As life sciences companies seek to increase the volume and quality of healthcare provider engagement with advanced analytics, there is a lot that this industry can learn from the way sales and marketing has evolved in both retail and consumer products. Currently, we see many of our LS clients using basic claims data for targeting, using a scatter shot approach to engage those targets, and then tracking the success of those efforts through multiple KPIs. While these efforts have been effective, there are simple and complex ways to utilize data improve this process.
A small step to improve the targeting process is to use basic HCP information, claims, and relevant testing data to create clusters of HCPs through unsupervised machine learning. This provides a data-based view into who an HCP is and how they see/treat patients so you can better focus and prioritize your current targeting strategy.
For a more advanced look into targeting, consider utilizing a knowledge graph to better understand relationships among all the HCPs in your network. This approach requires additional information to be ingested to make sure we are providing the 360 view of the HCP, including data on: publications, clinical trials, Medicare, social media, etc. With the data seamlessly consolidated into one location, it is easy to understand an HCPs influence, and who they are influenced by, which allows for more personalized targeting strategies.
Healthcare Provider Engagement
When improving engagement, you want to optimize who you are trying to engage, through what channels, and with what content. While the target list might be an obvious answer for who to engage during the year, it does not give good enough insight into who you should be engaging right now. We could use the clusters generated during targeting to identify a group HCPs with high patient potential, but low product adoption. This gives us a clear focused goal to increase engagement among HCPs with a high opportunity for growth. We could also use additional advanced techniques to identify HCPs who are likely to switch to a competitor based on their overall product spread or who are likely to start a new patient based on their historical engagement patterns.
Once you understand who to engage, you will want to know the best channel to contact them in right now. Historical engagement data alongside the marketing team’s expertise can help you provide this recommendation.
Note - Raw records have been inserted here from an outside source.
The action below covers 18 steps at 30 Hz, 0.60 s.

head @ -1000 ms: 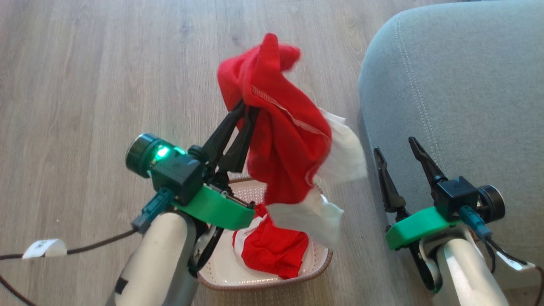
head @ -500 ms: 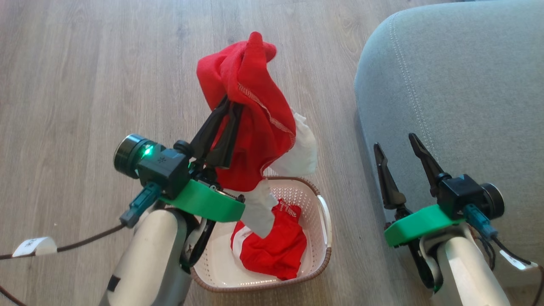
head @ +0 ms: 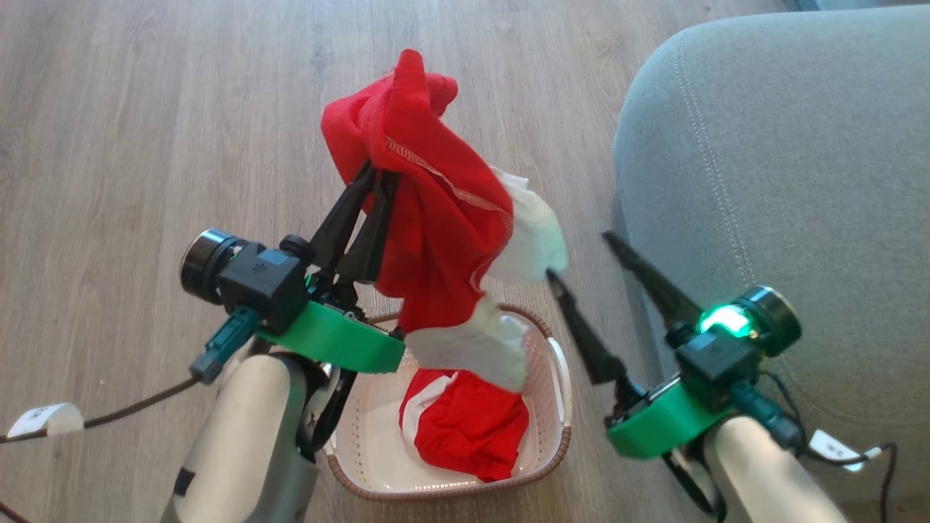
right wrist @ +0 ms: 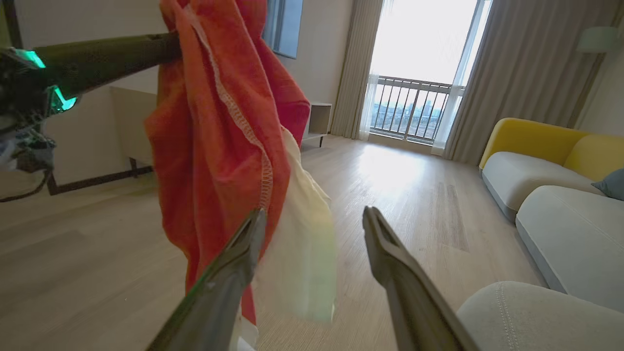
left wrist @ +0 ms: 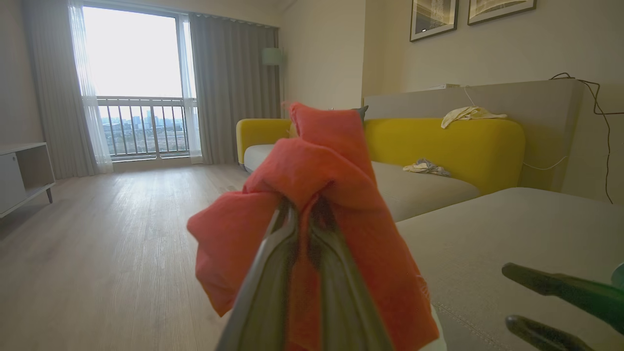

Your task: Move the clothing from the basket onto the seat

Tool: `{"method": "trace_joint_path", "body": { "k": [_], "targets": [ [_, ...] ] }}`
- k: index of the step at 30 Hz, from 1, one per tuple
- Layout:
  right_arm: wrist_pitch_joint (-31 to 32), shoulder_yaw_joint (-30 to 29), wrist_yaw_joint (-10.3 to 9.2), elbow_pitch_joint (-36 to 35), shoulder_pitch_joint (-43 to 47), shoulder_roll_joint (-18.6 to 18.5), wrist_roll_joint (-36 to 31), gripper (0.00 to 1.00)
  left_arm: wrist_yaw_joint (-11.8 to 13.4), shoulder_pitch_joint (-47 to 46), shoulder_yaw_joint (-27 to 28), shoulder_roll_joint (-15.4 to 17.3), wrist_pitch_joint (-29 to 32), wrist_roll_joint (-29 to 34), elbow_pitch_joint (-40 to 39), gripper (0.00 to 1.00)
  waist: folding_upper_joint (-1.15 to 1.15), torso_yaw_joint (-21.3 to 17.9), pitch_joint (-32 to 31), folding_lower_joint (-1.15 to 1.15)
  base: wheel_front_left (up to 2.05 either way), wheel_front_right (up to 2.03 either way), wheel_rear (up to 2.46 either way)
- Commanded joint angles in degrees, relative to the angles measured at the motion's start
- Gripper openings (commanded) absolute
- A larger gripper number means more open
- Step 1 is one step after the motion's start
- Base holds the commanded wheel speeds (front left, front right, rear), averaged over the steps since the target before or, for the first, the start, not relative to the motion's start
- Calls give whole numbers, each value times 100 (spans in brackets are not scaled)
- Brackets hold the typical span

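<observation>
My left gripper (head: 374, 174) is shut on a red garment with white panels (head: 436, 225), which hangs above the cream basket (head: 561, 392). In the left wrist view the red cloth (left wrist: 321, 165) bunches over my left gripper (left wrist: 307, 209). A second red and white garment (head: 465, 428) lies in the basket. My right gripper (head: 580, 256) stands open just right of the hanging cloth's white part, with nothing between its fingers. In the right wrist view the right gripper (right wrist: 313, 212) has its left finger beside the draped garment (right wrist: 219, 122). The grey-green seat (head: 785, 181) is to the right.
The basket stands on a wooden floor (head: 145, 145) close to the seat's rounded corner. A dark cable with a white tag (head: 43, 420) trails at the lower left. Further off are a yellow sofa (left wrist: 438, 141), a low cabinet (left wrist: 19, 170) and a balcony window (right wrist: 414, 107).
My right gripper has swung left from the seat's edge to the hanging garment, still open. The left gripper has carried the garment slightly left and higher.
</observation>
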Motion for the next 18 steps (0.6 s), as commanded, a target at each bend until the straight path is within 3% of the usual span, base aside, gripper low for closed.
{"method": "trace_joint_path", "body": {
  "k": [1, 8, 18],
  "targets": [
    [-36, 240, -1, -271, -257, -105, 35, 100, -29, -263, 245, 53, -53, 20, -187, 0, 0, 7, -5, 0, 0, 0, 0],
    [-36, 1196, -1, -115, -639, -696, -51, 100, -119, -249, 41, 53, -53, 151, -193, 0, 0, 26, -9, 0, 0, 0, 0],
    [-36, 1469, -1, 410, -1142, -804, -36, 100, -279, -254, -480, 53, -53, 326, -232, 0, 0, 130, -31, 0, 0, 0, 0]
  ]
}}
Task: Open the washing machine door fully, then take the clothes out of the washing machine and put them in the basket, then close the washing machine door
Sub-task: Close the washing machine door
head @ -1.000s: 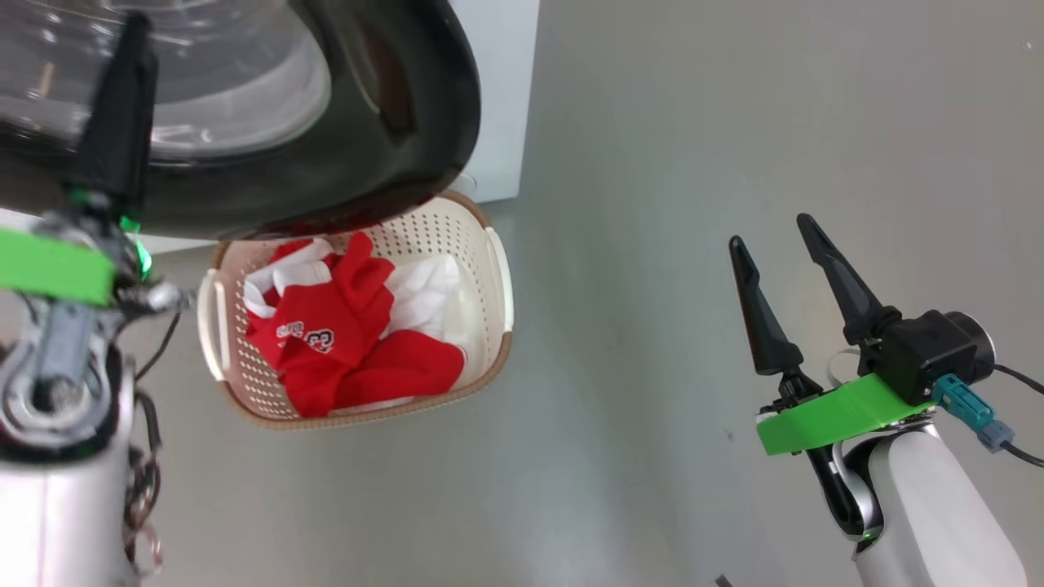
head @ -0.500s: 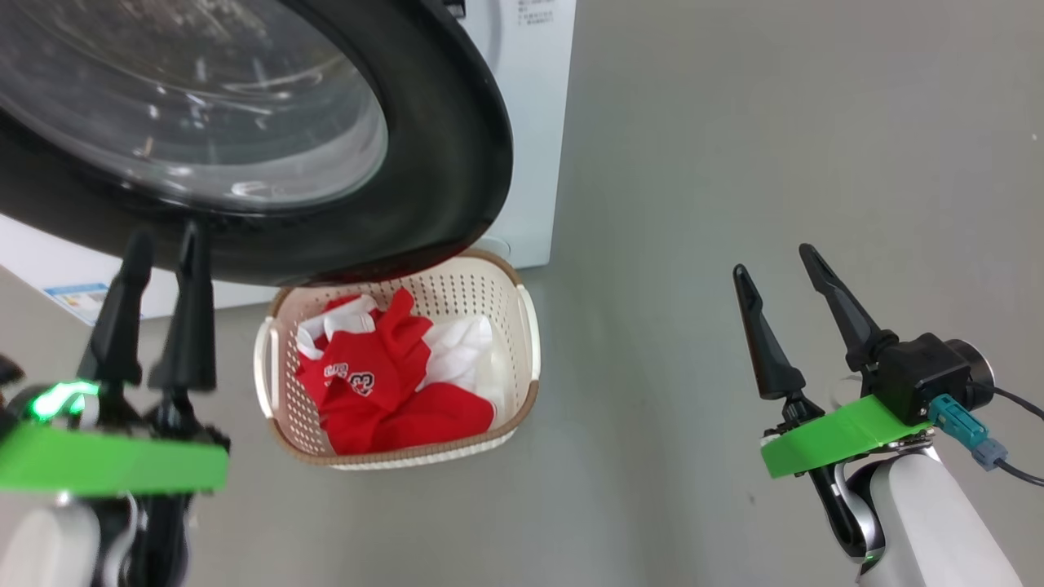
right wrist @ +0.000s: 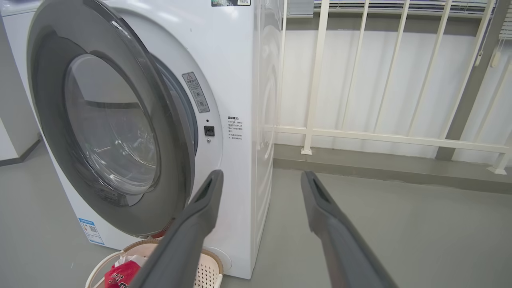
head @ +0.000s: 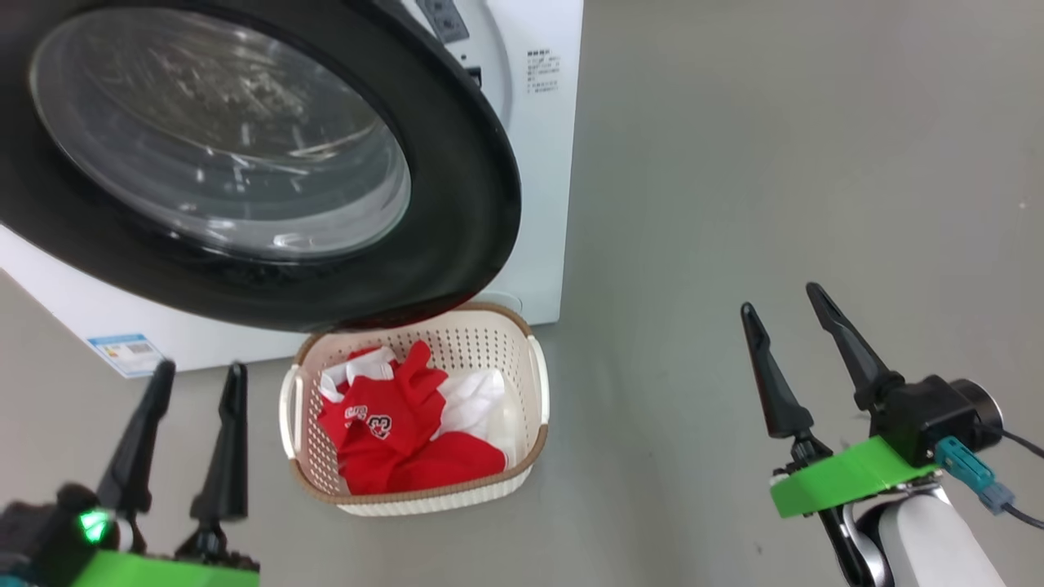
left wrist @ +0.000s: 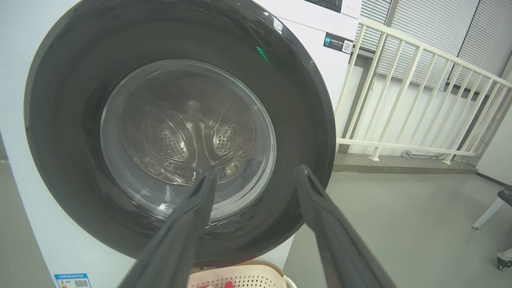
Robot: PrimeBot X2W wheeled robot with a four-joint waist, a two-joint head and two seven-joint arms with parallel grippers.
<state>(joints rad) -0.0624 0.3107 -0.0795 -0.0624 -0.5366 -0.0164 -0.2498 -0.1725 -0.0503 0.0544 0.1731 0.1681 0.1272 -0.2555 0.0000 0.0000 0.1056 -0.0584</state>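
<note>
My left pincer point(head: 200, 373) sits low at the lower left, its two dark fingers spread wide and holding nothing, pointed at the washing machine door point(head: 457, 204). From its wrist camera the fingers frame the glass window, which suits a flat push on the rim. My right pincer point(head: 779, 300) hangs over bare floor point(head: 775, 163) well to the right, equally wide and empty, out of the door's swing. The door stands ajar: from the right wrist camera its latch side is lifted off the white front of the washing machine point(head: 538, 163). Through the glass the steel drum looks empty. The clothes point(head: 383, 432), a red jersey over a white piece, lie in the basket point(head: 424, 494), which rests on the floor just in front of the machine, its far edge under the door's lower rim. I judge only the closing remains.
</note>
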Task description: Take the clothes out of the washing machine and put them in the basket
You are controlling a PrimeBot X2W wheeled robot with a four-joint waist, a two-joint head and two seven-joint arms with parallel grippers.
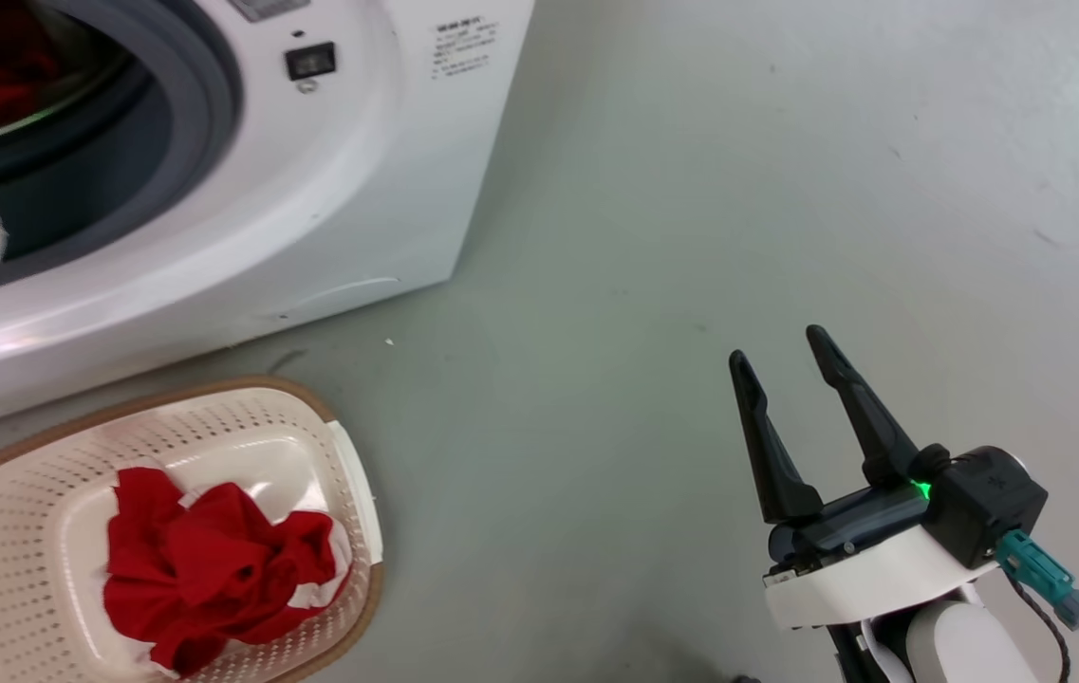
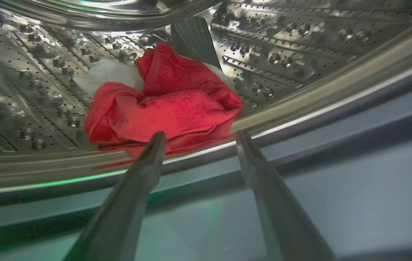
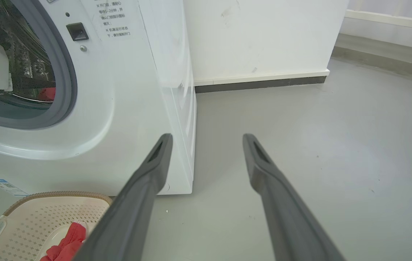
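The washing machine [image 1: 349,190] is white, its door ring [image 1: 212,85] grey, and its drum [image 2: 292,50] shiny steel dotted with small holes. The garment in the drum [image 2: 169,105] is bright red, with white fabric showing behind it. The basket [image 1: 36,503] is cream, its walls patterned with rows of perforations and its rim [image 1: 216,387] brown. The clothes in the basket [image 1: 207,560] are red with bits of white. My left gripper [image 2: 201,133] has dark grey fingers. My right gripper [image 1: 777,343] has black fingers on a white wrist, with a green light [image 1: 921,489] and a teal plug [image 1: 1037,564]. The floor [image 1: 691,190] is pale grey-green.
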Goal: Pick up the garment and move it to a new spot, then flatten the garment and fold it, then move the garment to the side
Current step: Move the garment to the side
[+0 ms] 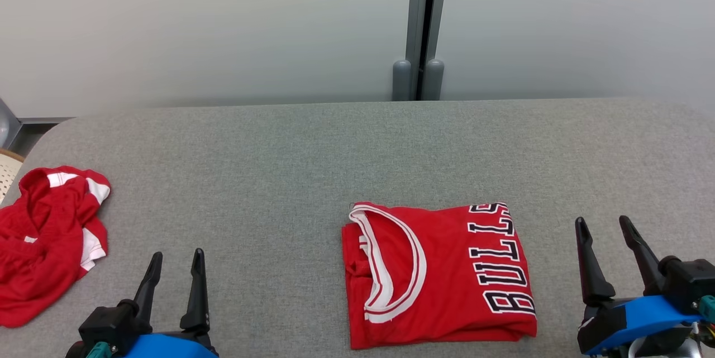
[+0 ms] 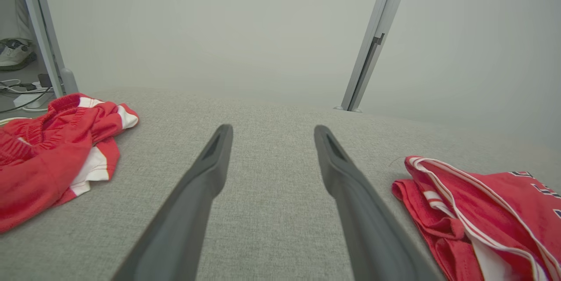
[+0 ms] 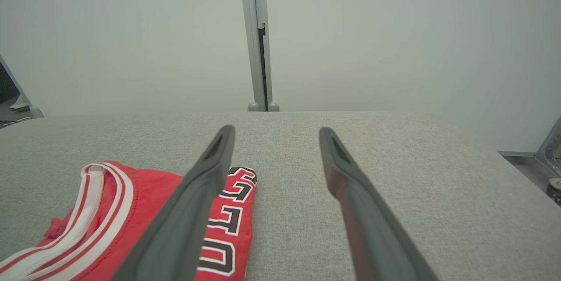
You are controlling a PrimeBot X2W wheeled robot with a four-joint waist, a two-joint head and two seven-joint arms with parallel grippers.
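Note:
A red jersey (image 1: 447, 274) with white collar trim and black-and-white letters lies folded into a neat rectangle on the grey cloth-covered table (image 1: 279, 157). It also appears at the right of the left wrist view (image 2: 482, 202) and at the lower left of the right wrist view (image 3: 131, 202). A second red-and-white garment (image 1: 44, 240) (image 2: 44, 154) lies crumpled at the table's left edge. My left gripper (image 1: 177, 254) (image 2: 272, 128) is open over bare table between the two garments. My right gripper (image 1: 603, 221) (image 3: 277, 129) is open just right of the folded jersey, touching nothing.
A pale wall with a grey vertical post (image 1: 419, 28) stands right behind the table's far edge. A pale perforated object (image 1: 8, 171) sits beyond the table's left end. Shoes and cables (image 2: 17, 66) lie on the floor to the left.

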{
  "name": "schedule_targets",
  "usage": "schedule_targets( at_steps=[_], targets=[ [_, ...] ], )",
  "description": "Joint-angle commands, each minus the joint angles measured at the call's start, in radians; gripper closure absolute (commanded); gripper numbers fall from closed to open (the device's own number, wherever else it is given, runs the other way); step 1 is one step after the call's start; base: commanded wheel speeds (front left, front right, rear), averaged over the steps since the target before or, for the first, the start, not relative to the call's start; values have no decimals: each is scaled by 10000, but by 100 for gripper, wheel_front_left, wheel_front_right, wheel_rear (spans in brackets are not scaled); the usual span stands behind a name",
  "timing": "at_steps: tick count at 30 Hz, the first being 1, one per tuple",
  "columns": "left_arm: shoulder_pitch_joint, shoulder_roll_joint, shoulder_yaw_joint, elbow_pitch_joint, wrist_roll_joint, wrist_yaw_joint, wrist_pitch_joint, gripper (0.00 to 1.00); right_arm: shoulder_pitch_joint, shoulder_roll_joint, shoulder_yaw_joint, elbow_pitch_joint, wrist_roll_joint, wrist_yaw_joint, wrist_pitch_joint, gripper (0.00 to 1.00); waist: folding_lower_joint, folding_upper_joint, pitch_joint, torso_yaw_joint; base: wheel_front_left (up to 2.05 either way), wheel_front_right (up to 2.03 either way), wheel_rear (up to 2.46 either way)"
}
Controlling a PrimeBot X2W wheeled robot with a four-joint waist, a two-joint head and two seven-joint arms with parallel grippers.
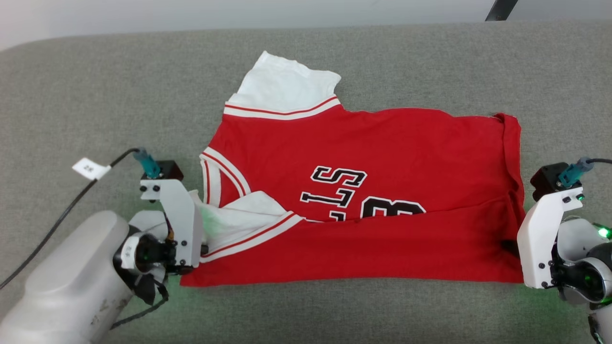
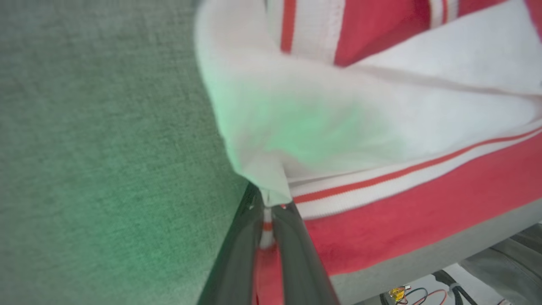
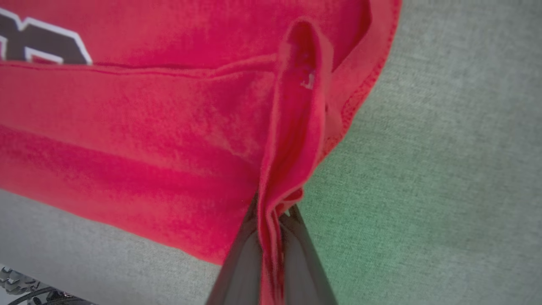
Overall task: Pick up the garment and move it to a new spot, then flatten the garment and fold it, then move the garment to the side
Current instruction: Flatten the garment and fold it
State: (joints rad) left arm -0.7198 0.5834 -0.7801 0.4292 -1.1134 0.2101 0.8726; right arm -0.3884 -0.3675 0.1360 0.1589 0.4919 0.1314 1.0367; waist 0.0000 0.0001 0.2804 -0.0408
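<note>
The red garment (image 1: 363,143) lies sideways on the grey cushion, its collar toward the left. The near long edge is folded up over the lower chest, covering part of the black lettering (image 1: 342,188). One white sleeve (image 1: 287,86) spreads out at the back; the other is bunched at the front left. My left gripper (image 1: 204,248) is shut on the striped sleeve trim and red cloth (image 2: 381,127), with the fabric pinched between the fingers (image 2: 237,254). My right gripper (image 1: 512,247) is shut on a gathered ridge of the red hem (image 3: 292,127) at the garment's right end.
The grey cushioned surface (image 1: 95,95) spreads wide around the shirt. A black cable with a white tag (image 1: 91,168) runs along my left arm. The cushion's front edge, with wires (image 2: 406,292) below it, lies close behind my left fingers. A dark post (image 1: 499,9) stands at the back right.
</note>
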Motion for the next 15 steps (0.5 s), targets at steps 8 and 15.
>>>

Marketing expertise can be used to generate a rule-based decision tree, but data can add confidence to the results. For a simpler solution, data can determine the optimal inflection values of the decision points, like: “if an HCP has received more than X face to face interactions within the last Y time period, the next best channel is Z”. If you use more advanced techniques where you can predict the outcome of an HCPs engagement in each channel, you can instead use optimal probabilities as the inflection values of decision points, like “if an HCP is at least X% likely to attend a speaker program, send them an invite”.
Lastly within engagement, you want to understand what content will most likely result in a positive engagement with this specific HCP within the recommended channel. The clusters generated during targeting gives us a great start to understanding the type of content that an HCP may be interested in. The HCPs with higher adoption will likely not engage with disease education materials as much as the HCPs with less experience in the disease state. For a more advanced solution, we can identify similar HCPs and provide a content recommendation based on what those similar HCPs have engaged with. This is similar to the “what others have bought” section when checking out online.
Tracking Healthcare Provider Engagement Success
There are many KPIs that can help track the success of marketing efforts. As long as you are consistent with those metrics, you can have a basic understanding success siloed within each channel. However, it is very difficult to determine attribution of success without a controlled environment. Using the technique of AB testing can provide a deeper understanding of what makes an engagement successful. For a more comprehensive understanding, you can create an algorithmic engagement score that combines the successes of each channel into one value that can be easily compared. This will help you to realize how an HCP is engaging holistically.
There are a lot of opportunities for life sciences companies to use the data available to enhance the way they are engaging with HCPs, and we have just scratched the surface here today. Being able to scale these efforts and continue to incorporate new data and platforms, like social media, will continue to be a vital part of the growth of sales and marketing in the life sciences industry.